(Bloomberg) — A looming recession, runaway inflation, an energy crisis in Europe and a euro that’s sunk to near parity with the dollar: corporate earnings worldwide face a laundry list of challenges this season that could create another reason to dump stocks.
After a tumultuous first half for global equities, with $18 trillion in value wiped out, investors are anxious to see if profits are holding up or if companies will cut guidance amid the intensifying threats to demand. Businesses may use the dour economic picture to be even more conservative than otherwise about the future.
In an unusual divergence of opinions, Wall Street analysts appear to believe companies are largely in a strong position to pass on higher costs to consumers, but strategists — more cautious after getting their forecasts for 2022 wrong so far — aren’t convinced. They have plenty reason for doubts, with the macroeconomic backdrop deteriorating amid surging prices, higher interest rates and lower consumer confidence.
“It’s bizarre that when everyone is talking of a potential recession, analysts’ earnings forecasts have been going up in the last few months instead of down,” said Anneka Treon, managing director at Van Lanschot Kempen. “It just doesn’t add up and that’s why this earnings season is so important in terms of profit margins and management commentary on the latest demand trends they are seeing.”

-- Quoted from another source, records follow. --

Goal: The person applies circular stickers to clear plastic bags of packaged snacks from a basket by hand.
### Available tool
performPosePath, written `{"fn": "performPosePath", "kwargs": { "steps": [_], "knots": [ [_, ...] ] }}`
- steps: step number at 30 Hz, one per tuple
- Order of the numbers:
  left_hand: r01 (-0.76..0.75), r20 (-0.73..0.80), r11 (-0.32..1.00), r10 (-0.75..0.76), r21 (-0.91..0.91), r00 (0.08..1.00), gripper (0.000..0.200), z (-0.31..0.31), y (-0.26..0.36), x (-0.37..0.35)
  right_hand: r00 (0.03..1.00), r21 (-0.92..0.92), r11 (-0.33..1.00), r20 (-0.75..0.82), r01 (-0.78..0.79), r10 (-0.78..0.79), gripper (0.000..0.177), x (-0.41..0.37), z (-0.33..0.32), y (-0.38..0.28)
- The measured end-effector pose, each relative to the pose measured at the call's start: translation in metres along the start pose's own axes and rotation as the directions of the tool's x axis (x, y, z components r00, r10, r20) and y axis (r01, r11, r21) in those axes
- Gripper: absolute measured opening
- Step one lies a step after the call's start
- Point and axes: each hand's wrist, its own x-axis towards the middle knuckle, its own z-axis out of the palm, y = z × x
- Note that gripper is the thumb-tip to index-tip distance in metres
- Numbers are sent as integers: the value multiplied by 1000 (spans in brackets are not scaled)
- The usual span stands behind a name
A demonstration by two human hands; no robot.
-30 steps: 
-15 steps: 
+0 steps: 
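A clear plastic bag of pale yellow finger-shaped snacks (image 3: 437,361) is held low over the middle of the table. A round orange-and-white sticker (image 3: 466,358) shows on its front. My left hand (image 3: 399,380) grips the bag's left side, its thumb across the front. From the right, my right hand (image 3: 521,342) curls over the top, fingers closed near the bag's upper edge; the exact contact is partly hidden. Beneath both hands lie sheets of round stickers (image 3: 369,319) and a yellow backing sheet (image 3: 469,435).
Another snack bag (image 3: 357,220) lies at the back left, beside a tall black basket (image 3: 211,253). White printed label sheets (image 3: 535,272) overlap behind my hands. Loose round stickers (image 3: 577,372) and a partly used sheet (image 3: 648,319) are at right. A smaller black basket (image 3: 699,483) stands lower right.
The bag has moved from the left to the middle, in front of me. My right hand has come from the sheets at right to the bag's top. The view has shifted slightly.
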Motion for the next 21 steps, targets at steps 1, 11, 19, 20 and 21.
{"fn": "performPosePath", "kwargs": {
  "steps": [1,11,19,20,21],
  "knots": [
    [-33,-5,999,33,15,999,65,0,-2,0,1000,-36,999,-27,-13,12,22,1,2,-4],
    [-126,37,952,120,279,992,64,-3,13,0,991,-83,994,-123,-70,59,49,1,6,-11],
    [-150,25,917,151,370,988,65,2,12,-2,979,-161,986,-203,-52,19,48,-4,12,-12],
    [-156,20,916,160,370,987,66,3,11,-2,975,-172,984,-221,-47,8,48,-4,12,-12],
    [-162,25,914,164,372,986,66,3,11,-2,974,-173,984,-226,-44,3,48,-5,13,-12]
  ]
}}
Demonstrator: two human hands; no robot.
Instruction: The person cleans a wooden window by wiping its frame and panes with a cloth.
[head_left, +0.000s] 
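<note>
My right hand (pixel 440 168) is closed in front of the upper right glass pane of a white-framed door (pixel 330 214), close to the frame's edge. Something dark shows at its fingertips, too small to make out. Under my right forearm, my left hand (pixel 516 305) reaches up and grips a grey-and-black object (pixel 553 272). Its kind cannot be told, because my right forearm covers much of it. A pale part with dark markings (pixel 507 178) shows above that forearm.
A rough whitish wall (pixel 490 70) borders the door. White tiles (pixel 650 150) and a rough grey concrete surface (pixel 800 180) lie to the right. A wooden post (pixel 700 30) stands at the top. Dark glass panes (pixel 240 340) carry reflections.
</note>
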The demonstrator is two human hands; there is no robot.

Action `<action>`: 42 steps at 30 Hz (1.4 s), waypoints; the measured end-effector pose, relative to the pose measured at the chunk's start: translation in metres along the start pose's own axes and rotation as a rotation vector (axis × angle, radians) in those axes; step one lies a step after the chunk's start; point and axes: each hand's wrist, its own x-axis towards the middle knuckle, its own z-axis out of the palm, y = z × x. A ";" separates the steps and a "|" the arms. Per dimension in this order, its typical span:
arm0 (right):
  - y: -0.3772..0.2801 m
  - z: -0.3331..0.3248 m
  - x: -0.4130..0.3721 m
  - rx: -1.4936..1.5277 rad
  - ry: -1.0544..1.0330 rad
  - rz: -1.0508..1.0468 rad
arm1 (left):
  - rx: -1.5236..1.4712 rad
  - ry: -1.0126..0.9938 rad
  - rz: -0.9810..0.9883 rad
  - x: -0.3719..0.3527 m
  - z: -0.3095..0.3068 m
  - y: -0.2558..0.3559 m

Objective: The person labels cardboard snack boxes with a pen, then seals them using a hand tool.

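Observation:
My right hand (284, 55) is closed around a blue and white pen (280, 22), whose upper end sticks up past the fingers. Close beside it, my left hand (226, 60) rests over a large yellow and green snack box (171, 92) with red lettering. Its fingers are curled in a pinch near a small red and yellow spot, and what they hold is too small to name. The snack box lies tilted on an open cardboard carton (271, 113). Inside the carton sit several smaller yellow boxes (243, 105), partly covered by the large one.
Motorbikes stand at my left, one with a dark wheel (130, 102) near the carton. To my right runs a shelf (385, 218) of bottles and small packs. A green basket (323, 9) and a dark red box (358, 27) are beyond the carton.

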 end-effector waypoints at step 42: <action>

Energy is expected to be the standout sector as oil producers as well as miners have benefited from surging prices amid the war in Ukraine. Still, guidance from giants such as Exxon Mobil Corp (NYSE:XOM). and Shell Plc (LON:RDSa) will be critical after oil prices dropped back to around $100 a barrel. And for every other sector, higher commodity prices mean a bigger energy bill, dulling the picture for earnings overall.
And while net margin estimates are still hovering near all-time highs, there are cracks appearing. A Citigroup Inc (NYSE:C) index shows global earnings downgrades are now outnumbering upgrades at an increasing pace.
With sentiment among stock traders already gloomy, here are five things investors are watching in the second quarter-earnings season that may determine whether there’s a rebound or a drop to new lows.
When it comes to pricing power, luxury goods firms are in a good position thanks to solid demand, according to Morgan Stanley (NYSE:MS), which says that Gucci-owner Kering (EPA:PRTP) SA hiked some prices last month by 7% versus February. But that could come under pressure if management commentary suggests a slump in sentiment is translating into lower demand, strategists said.
That’s a worry across the consumer sector. The drumbeat of recession warnings may eventually force a change in household behavior, limiting pricing power and the capacity to protect margins. Some investors bet that megacap technology companies with their massive scale are better positioned to maintain growth and absorb pressures.
As consumers cut costs by opting for cheaper staples, which have lower margins to begin with, companies that sell to the mass market are likely to struggle the most, said Marija Veitmane, senior strategist at State Street (NYSE:STT) Global Markets.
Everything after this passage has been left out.